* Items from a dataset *
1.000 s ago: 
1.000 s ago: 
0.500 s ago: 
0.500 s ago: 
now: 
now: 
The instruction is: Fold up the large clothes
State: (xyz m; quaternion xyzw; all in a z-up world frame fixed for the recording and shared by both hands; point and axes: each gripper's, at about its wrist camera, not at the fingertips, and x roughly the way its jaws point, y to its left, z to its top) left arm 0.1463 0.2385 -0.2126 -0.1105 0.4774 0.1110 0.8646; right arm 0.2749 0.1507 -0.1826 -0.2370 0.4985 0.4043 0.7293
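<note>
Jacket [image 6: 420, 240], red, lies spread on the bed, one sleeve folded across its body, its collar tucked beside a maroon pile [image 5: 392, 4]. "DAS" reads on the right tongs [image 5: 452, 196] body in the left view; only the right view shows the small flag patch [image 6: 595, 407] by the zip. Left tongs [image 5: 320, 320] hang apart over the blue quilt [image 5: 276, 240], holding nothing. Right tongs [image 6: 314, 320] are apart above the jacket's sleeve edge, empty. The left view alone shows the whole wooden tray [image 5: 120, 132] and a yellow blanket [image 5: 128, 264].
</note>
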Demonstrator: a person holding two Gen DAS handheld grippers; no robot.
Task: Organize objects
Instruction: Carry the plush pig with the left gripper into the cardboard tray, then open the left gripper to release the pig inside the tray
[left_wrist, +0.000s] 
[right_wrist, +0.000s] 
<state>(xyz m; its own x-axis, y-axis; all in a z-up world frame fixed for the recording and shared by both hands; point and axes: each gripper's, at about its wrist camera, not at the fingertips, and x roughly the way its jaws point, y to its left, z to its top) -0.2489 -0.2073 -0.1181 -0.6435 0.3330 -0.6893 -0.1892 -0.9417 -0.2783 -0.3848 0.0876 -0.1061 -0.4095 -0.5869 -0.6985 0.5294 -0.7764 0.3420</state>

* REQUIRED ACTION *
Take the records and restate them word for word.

* EXERCISE RESULT *
1.000 s ago: 
1.000 s ago: 
0.500 s ago: 
0.500 s ago: 
now: 
now: 
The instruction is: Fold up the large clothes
State: (xyz m; quaternion xyzw; all in a z-up world frame fixed for the recording and shared by both hands; point and axes: each gripper's, at about its wrist camera, not at the fingertips, and x roughly the way its jaws point, y to its left, z to its top) left arm 0.1463 0.2385 -0.2126 -0.1105 0.4774 0.1110 0.8646; right arm 0.2749 0.1507 -0.1826 -0.2370 0.4985 0.4043 0.7293
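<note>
Jacket [image 6: 420, 240], red, lies spread on the bed, one sleeve folded across its body, its collar tucked beside a maroon pile [image 5: 392, 4]. "DAS" reads on the right tongs [image 5: 452, 196] body in the left view; only the right view shows the small flag patch [image 6: 595, 407] by the zip. Left tongs [image 5: 320, 320] hang apart over the blue quilt [image 5: 276, 240], holding nothing. Right tongs [image 6: 314, 320] are apart above the jacket's sleeve edge, empty. The left view alone shows the whole wooden tray [image 5: 120, 132] and a yellow blanket [image 5: 128, 264].
</note>
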Demonstrator: a person holding two Gen DAS handheld grippers; no robot.
Task: Organize objects
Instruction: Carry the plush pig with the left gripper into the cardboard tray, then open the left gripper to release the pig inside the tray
[left_wrist, +0.000s] 
[right_wrist, +0.000s] 
<state>(xyz m; its own x-axis, y-axis; all in a z-up world frame fixed for the recording and shared by both hands; point and axes: each gripper's, at about its wrist camera, not at the fingertips, and x roughly the way its jaws point, y to its left, z to its top) -0.2489 -0.2073 -0.1181 -0.6435 0.3330 -0.6893 -0.1892 -0.9417 -0.2783 -0.3848 0.0876 -0.1061 -0.4095 -0.5869 -0.6985 0.5294 -0.7764 0.3420</state>

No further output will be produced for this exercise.